PREDIGT zum 33. Sonntag i. Jk. - LJ A

"Damit wir in den Himmel kommen“ (Mt 25,14-15.19-21)

Liebe Schwestern und Brüder,

letzte Woche ging ich in einen Laden, um mir eine Zeitung zu kaufen. Es war ein kleiner Kiosk und hinter der Ladentheke stand ein alter Mann. Bevor er sich überhaupt meinen Wunsch anhörte, räumte er erst einmal in aller Ruhe ein Regal ein. Er schien wirklich alle Zeit der Welt zu haben, obwohl ein Kunde in seinem Laden stand. Das brachte mich schon einmal zum Staunen. Da ist einer, der bedient den Kunden nicht sofort, sondern macht einmal seine Arbeit fertig, die er gerade begonnen hat.

Schließlich wandte er sich an mich und fragte, was ich wollte. Eine Zeitung. Er nahm nun nicht die, die auf dem Ladentisch lag, sondern ging in einen Nebenraum und holte von dort ein anderes Exemplar. „Die ist für die Werbung“, sagte er dann und deutete auf das Exemplar am Ladentisch. Dann erzählte er mir, dass sein Laden für all die Zeitungen zu klein sei und für gewöhnlich hätten seine Kunden auch genug Zeit, damit er ein anderes Exemplar holen könne.

Ich bezahlte mit einem 10 Mark Schein. Er nahm ihn und sagte: „Und wenn sie jetzt noch 50 Pfennige haben, damit ich ordentlich herausgeben kann, dann bete ich für Sie, damit Sie in den Himmel kommen!“ Dann sah er mich an und fügte hinzu: „Mehr wollen wir doch nicht - oder?“ Ich gab ihm die 50 Pfennige und antwortete: „Ja, das stimmt, und nun beten Sie für mich, damit ich in den Himmel komme!“

Später habe ich mir gedacht: Ein interessantes Erlebnis, aber ob es wirklich so einfach ist? Wollen wir wirklich nicht mehr, als dass wir in den Himmel kommen? Wenn wir beten - ob nun für uns oder für andere - beten wir dann um den Himmel oder nicht doch eher um alles mögliche andere? Außer natürlich bei unseren Verstorbenen, so wie jetzt besonders im Monat November oder heute am Volkstrauertag. Da beten wir natürlich um den Himmel. Aber bei den Lebenden? Für uns selbst? Wollen wir wirklich nicht mehr als den Himmel?

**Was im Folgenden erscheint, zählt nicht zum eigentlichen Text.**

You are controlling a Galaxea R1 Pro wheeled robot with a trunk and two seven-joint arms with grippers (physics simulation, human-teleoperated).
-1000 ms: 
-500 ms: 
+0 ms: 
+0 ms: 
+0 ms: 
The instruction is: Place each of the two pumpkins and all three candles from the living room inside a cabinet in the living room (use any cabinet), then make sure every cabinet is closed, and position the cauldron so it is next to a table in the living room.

Um den Himmel geht es auch im heutigen Evangelium. Jesus erzählt eine Geschichte, die erklären soll, wie es mit dem Himmelreich ist. Der Schluss der Geschichte lautet dann: „Komm, nimm teil an der Freude des Herrn.“ Genau das ist Himmel: Der Mensch nimmt Teil an der Freude des Herrn. Diese Freude ist der Himmel.

Die Geschichte selbst erzählt dann vom Leben. Gott übergibt den Menschen sein Vermögen, seine Talente, nicht allen gleich viel, sondern allen je nach ihren Fähigkeiten. Und je nach den Fähigkeiten sind die Menschen beauftragt, zu leben, immer mit dem Ziel, schließlich, am Ende des Lebens teilzunehmen an der Freude des Herrn. Leben heißt also vor Gott nicht, sich zu überfordern, sich kaputt zu leben, weil man Dinge tun soll, die man nicht fertig bringt, weil man zu schwach dazu ist. Leben heißt, das verwirklichen, was meinen Fähigkeiten und Talenten entspricht. Der hl. Franz von Sales meint: „Es ist ein Unding, von einem Politiker zu fordern, er solle den ganzen Tag in der Anbetung vor Gott schweigen; oder von einem Ordensmann, er solle eine Parteirede halten. Ebenso braucht eine Mutter nicht jeden Tag die Heilige Messe zu besuchen, wenn sie damit die Sorge um ihre Kinder vernachlässigen müsste.“

Worum also geht es? Der Politiker soll Politiker sein, der Ordensmann Ordensmann, die Mutter Mutter - und jeder eben mit dem Ziel, durch sein Leben Gott zu verherrlichen, der einem die Fähigkeiten zum Leben gegeben hat, um schließlich und endlich teilzunehmen an der Freude des Herrn. So ist es mit dem Himmelreich. Es beginnt schon hier auf Erden, wo wir mit unseren Fähigkeiten und Talenten zu leben haben und zwar jeden Tag neu. Es ist daher gar nicht so verkehrt, hin und wieder auch füreinander zu beten, dass wir in den Himmel kommen.

Zum Schluss noch ein Wort des hl. Franz von Sales zum Nachdenken. Er rät uns: „Der kluge Mensch richtet jeden Tag so ein, als wäre er der letzte in seinem Leben.“ Amen.